The moment a coronary artery becomes occluded, the race is on to restore blood flow to ischemic myocardium as fast as possible to preserve maximal viability of cardiomyocytes. However, even with reperfusion therapies such as thrombolysis or coronary stenting, substantial myocardial damage can ensue and lead to scar formation and heart failure. Therefore, in addition to prompt revascularization, the development of adjunctive pharmacologic strategies that protect ischemic cardiomyocytes is urgently needed to optimize myocardial recovery during a heart attack. Motivated by this major unmet need, Korf-Klingebiel et al. have discovered a new secreted protein that has myoprotective properties and may have potential for drug development.

The authors hypothesized that the beneficial effects of autologous bone marrow cell (BMC) therapy seen in clinical trials of heart attack patients might be mediated by paracrine factors secreted by BMCs. They performed gene expression microarrays in patient-derived BMCs and identified 42 genes that were poorly characterized and encoded putative secreted proteins. They then expressed each of these 42 genes in HEK293 cells and screened the supernatants for their ability to protect cultured cardiomyocytes from ischemia and to promote angiogenesis in cultured endothelial cells. They identified a secreted protein, which they named MYDGF, and found that it had potent myoprotective and pro-angiogenic effects in their screen. The abundance of MYDGF was shown to be increased in the infarcted human myocardium, and mice that were genetically deficient in MYDGF were more susceptible to cardiac ischemia-reperfusion injury. MYGDF was found to be robustly expressed in bone marrow–derived monocytes and macrophages, and bone marrow transplantation experiments confirmed that BMC-derived MYDGF was necessary and sufficient to exert cardioprotective effects during ischemia-reperfusion in mice.

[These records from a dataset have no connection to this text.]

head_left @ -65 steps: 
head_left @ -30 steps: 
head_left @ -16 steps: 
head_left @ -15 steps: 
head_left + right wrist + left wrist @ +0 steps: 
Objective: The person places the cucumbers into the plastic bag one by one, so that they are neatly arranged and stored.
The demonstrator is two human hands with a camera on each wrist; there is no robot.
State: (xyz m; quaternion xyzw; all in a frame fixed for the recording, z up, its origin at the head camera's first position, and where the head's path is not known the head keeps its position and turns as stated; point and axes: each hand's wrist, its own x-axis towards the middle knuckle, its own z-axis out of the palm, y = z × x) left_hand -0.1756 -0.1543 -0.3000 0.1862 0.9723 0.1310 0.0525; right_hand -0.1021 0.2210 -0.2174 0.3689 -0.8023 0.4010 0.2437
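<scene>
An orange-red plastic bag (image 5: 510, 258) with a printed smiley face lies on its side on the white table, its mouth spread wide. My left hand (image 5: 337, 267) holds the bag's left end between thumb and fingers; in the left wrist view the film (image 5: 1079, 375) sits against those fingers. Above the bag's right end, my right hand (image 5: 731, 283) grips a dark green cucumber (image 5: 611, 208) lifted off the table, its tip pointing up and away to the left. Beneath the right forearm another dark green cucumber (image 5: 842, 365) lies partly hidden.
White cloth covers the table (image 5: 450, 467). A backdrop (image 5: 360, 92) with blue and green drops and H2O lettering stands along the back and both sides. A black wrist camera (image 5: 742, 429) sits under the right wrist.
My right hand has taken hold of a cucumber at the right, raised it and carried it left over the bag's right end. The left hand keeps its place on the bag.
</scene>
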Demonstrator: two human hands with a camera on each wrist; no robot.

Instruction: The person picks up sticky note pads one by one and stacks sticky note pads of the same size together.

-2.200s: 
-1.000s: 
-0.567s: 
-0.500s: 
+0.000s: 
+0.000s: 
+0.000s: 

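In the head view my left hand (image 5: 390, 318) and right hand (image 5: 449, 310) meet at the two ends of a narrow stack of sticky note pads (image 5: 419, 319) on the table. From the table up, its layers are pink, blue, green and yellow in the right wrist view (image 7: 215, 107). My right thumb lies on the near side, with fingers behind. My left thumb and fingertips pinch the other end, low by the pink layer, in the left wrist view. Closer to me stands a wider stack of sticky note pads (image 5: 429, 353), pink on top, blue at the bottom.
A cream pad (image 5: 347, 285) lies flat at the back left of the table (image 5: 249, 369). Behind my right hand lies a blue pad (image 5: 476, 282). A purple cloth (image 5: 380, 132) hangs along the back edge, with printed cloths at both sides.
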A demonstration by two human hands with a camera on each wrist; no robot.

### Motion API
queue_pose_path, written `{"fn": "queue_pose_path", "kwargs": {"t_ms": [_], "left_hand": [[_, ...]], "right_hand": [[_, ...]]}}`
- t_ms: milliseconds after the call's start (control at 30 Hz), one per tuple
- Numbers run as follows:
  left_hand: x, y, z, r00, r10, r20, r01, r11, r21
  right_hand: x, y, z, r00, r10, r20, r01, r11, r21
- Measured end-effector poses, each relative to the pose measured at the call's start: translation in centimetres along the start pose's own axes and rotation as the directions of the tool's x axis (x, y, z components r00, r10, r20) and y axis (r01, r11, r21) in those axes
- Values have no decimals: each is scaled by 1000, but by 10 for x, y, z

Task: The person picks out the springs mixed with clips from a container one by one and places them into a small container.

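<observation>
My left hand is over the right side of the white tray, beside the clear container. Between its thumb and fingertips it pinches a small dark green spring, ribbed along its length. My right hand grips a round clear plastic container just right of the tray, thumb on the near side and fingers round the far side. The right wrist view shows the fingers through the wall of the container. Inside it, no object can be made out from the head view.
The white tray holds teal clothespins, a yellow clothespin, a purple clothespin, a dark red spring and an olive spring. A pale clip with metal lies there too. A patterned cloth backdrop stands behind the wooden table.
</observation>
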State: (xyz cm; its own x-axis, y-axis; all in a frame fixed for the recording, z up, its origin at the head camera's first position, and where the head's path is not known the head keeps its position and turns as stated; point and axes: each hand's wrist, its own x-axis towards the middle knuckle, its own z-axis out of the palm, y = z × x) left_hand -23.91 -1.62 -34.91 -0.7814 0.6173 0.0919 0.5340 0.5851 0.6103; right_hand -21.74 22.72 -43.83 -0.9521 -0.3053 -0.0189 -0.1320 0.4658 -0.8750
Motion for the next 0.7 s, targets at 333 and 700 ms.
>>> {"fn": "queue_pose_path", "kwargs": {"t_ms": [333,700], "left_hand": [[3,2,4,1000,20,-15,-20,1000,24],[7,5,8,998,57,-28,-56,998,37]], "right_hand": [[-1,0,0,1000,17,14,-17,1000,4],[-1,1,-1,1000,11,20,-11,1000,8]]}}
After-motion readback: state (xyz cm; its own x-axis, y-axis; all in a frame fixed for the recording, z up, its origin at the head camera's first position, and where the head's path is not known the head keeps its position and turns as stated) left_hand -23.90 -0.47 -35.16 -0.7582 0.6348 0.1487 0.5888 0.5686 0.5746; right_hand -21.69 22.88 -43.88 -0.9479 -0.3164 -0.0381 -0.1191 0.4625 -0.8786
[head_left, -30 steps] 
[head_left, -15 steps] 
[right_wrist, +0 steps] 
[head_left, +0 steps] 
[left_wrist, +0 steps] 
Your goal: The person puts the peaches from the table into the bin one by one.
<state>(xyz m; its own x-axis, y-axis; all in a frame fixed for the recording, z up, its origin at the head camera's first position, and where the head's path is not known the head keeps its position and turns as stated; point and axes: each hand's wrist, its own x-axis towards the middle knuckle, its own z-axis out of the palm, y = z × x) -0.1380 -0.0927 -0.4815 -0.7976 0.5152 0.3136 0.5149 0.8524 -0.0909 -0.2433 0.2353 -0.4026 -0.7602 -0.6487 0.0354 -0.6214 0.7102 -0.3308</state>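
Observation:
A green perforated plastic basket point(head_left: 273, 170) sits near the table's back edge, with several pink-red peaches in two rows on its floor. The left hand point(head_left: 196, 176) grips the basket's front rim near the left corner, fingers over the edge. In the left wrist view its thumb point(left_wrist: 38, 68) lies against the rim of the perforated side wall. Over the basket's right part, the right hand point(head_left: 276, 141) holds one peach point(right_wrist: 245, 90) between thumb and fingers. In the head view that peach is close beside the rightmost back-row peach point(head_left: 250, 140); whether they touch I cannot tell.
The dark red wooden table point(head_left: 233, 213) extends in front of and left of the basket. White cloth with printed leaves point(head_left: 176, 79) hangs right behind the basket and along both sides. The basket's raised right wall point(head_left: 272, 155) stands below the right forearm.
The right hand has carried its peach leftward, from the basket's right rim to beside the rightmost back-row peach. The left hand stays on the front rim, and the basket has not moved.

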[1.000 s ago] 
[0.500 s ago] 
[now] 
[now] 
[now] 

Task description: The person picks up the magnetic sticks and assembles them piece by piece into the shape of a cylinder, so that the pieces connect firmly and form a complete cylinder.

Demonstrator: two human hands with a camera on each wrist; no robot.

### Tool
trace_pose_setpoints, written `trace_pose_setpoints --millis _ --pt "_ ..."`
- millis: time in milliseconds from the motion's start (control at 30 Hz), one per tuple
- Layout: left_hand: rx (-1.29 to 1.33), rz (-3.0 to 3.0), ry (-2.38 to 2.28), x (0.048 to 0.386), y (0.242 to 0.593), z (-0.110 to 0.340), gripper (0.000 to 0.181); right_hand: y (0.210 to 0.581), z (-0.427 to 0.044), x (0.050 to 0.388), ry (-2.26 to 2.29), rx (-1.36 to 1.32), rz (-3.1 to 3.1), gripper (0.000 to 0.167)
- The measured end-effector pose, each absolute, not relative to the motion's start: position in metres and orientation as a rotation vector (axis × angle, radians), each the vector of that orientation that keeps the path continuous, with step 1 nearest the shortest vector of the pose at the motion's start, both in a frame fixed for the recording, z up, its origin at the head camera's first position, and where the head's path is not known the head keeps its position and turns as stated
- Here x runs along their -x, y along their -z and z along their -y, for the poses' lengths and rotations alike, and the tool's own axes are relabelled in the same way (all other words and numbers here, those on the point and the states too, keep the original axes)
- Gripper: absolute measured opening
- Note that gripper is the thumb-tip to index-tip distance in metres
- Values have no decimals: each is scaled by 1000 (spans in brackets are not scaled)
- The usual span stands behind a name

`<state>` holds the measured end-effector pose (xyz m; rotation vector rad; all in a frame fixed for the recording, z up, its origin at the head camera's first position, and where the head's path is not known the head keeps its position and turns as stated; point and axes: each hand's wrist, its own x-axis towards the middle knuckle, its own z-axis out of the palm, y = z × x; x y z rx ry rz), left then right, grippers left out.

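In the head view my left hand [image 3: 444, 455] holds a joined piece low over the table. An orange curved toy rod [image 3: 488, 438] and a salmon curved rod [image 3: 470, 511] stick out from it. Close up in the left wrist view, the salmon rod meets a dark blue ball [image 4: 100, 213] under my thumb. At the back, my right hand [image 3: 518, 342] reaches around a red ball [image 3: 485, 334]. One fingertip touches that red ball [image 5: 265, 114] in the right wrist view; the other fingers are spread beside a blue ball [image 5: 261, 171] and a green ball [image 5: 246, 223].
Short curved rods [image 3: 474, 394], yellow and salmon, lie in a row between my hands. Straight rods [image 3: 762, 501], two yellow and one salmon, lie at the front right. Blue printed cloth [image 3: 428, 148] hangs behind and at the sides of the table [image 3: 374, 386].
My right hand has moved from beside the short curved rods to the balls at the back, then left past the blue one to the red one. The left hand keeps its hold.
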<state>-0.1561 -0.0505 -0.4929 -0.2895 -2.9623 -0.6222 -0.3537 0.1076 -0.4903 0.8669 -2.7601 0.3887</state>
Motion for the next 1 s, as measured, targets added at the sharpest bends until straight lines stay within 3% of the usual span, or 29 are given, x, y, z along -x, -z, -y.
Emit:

Finally, treatment of mice with recombinant MYGDF exerted myoprotective effects, even when given 6 hours after reperfusion, suggesting therapeutic potential even when given late.

This study identifies a new myeloid-derived secreted protein that acts in a paracrine manner to protect cardiomyocytes from ischemic injury and preserve cardiac function after a heart attack. Further studies that define the precise mechanisms by which MYDGF is produced and secreted by myeloid cells and triggers downstream signaling events in myocardial tissue should provide important insights into its therapeutic potential, not only during myocardial infarction, but potentially in a host of other cardiovascular or ischemic conditions.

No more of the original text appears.